From the records below, print only the part that opens with the line containing "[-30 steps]" and closes with the line containing "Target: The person"; omit the pictures.

---- PROVIDED RECORDS

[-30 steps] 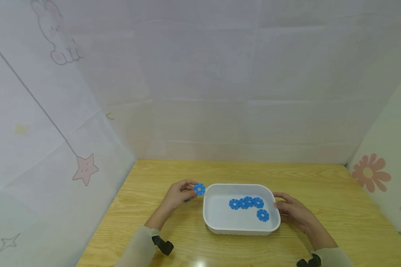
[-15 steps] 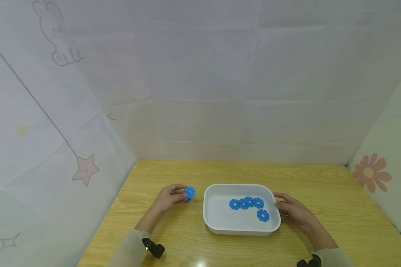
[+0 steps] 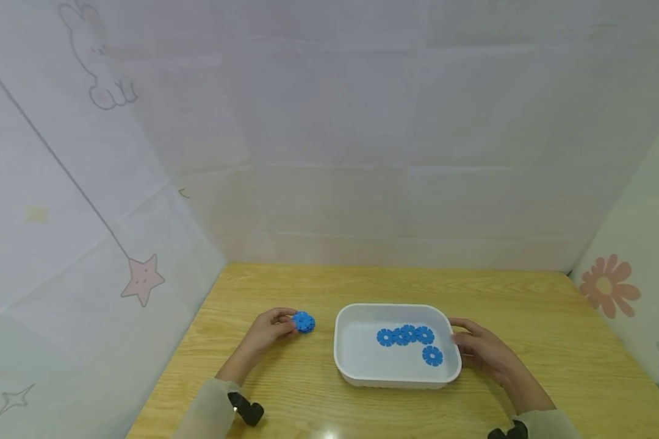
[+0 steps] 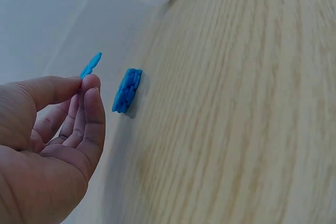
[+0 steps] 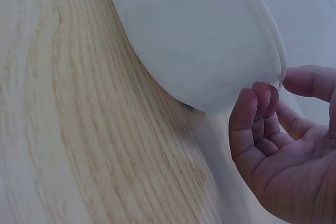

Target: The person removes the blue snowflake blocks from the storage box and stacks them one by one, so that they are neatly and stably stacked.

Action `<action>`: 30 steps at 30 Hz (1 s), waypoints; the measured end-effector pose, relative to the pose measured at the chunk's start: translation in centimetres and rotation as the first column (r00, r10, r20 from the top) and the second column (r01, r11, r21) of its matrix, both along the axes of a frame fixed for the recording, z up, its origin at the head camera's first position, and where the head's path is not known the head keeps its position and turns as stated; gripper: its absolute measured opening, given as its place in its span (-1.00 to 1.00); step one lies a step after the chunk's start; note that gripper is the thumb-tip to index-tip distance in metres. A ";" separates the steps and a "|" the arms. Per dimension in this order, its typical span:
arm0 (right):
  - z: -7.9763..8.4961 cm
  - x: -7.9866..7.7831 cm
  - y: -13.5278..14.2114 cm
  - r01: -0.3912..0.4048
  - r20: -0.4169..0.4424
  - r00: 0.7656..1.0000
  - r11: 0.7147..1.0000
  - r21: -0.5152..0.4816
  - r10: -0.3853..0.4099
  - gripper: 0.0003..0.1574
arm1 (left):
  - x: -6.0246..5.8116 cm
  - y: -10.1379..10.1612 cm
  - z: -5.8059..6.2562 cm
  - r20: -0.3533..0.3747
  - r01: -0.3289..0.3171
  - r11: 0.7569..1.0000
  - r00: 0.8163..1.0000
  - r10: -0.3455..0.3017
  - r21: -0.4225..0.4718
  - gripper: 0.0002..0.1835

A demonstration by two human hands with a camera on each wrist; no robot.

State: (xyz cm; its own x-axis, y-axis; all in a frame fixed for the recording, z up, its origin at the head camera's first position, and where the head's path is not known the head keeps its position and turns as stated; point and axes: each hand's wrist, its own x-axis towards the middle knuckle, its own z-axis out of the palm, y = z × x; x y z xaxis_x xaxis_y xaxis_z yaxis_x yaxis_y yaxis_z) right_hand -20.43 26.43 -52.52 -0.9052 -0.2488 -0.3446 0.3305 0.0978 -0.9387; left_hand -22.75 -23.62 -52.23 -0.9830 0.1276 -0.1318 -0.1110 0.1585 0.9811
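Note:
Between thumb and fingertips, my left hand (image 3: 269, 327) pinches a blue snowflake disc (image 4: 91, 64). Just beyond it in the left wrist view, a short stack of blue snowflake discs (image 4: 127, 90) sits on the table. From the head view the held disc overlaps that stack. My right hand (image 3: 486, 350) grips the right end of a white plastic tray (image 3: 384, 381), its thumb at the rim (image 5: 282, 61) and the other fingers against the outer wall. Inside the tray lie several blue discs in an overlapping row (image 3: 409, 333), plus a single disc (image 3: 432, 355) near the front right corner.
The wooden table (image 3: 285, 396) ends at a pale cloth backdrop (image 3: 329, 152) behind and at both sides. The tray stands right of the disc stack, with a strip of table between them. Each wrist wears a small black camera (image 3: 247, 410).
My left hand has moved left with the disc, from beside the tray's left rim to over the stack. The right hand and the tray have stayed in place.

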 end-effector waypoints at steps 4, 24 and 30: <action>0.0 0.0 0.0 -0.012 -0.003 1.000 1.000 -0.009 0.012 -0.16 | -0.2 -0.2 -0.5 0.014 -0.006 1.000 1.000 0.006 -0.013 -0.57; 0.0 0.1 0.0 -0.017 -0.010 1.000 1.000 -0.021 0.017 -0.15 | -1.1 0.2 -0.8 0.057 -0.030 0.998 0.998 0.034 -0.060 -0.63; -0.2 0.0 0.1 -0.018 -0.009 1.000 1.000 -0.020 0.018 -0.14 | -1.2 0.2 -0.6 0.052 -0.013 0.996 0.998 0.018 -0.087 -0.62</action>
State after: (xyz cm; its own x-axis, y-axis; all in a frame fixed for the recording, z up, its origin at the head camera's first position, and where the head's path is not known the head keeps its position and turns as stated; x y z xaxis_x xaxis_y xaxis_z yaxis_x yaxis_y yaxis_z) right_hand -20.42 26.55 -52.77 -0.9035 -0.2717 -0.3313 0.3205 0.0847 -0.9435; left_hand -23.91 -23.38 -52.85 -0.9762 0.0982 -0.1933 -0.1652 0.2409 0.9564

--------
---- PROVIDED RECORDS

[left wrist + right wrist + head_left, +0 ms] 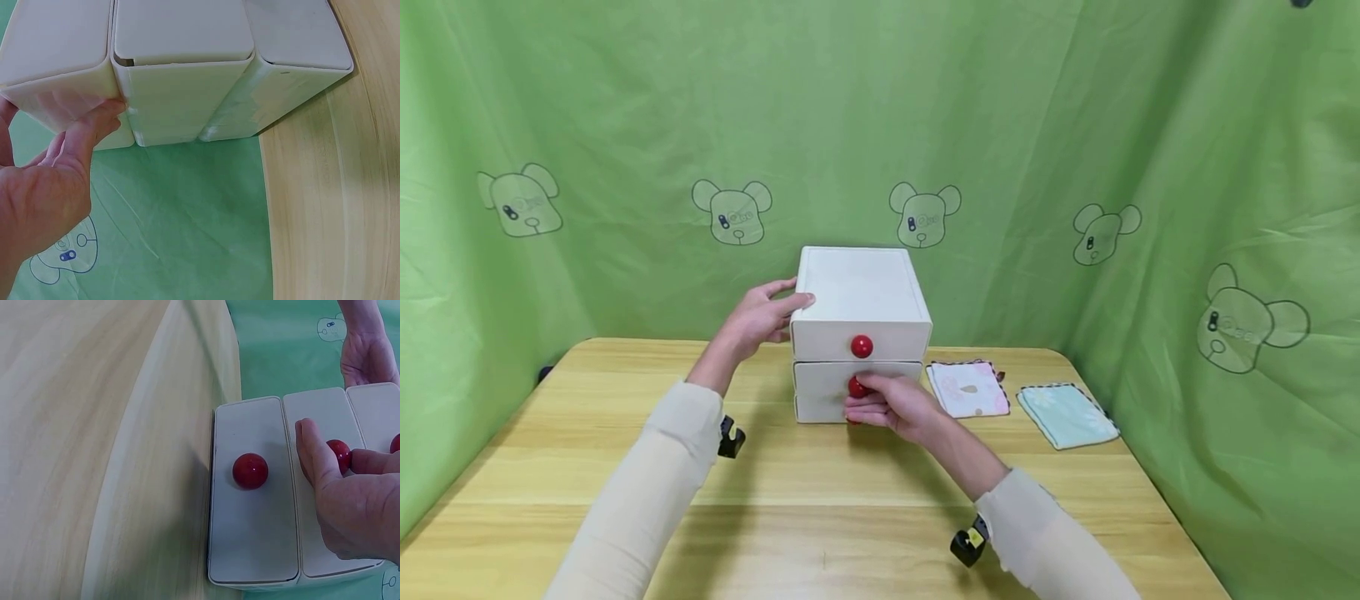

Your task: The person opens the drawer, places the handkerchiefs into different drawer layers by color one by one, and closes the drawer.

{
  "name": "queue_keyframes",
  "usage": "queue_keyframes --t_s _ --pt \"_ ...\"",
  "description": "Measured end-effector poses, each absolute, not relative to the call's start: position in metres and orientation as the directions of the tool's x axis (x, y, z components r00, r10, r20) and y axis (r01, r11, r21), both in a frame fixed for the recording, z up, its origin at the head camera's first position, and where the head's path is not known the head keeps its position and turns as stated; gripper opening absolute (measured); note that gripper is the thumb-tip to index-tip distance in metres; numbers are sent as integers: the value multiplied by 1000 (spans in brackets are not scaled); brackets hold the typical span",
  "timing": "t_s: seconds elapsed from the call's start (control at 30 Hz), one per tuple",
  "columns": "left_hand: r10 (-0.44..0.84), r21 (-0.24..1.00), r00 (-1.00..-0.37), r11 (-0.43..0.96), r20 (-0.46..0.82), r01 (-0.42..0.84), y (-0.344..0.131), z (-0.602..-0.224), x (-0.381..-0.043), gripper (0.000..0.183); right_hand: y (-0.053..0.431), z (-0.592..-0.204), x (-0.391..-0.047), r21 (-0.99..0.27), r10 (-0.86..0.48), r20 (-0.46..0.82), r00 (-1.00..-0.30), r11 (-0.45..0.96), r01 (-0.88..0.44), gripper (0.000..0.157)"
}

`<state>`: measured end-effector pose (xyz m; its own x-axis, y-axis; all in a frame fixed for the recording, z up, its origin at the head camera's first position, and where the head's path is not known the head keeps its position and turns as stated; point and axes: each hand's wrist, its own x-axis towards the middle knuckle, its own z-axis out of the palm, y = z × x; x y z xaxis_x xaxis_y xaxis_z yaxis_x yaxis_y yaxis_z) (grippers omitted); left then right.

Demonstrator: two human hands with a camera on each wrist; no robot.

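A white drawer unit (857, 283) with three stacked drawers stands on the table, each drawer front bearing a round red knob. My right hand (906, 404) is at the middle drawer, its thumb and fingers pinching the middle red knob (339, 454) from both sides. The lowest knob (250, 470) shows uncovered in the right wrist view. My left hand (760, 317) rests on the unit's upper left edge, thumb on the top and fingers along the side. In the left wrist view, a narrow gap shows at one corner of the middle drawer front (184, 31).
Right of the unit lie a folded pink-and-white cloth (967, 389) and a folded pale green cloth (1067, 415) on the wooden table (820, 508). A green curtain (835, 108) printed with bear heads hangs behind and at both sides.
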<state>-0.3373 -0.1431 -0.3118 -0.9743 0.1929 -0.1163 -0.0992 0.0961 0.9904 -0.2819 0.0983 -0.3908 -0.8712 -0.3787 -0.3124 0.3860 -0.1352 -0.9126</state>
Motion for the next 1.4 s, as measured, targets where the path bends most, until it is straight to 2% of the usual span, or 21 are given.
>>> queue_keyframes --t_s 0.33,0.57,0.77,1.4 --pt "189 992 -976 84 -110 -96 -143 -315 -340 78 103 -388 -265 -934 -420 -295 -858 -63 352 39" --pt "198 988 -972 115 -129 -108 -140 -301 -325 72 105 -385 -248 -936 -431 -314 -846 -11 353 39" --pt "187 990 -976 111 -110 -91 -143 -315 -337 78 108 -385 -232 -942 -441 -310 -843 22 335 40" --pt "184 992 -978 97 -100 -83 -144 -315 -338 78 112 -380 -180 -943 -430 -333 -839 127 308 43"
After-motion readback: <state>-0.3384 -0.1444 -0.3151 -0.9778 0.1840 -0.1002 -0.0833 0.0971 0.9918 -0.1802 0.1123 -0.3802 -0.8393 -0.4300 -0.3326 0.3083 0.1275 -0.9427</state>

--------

_TASK RESULT:_
[-30 steps] 
[-15 steps] 
[+0 steps] 
[+0 steps] 
[+0 steps] 

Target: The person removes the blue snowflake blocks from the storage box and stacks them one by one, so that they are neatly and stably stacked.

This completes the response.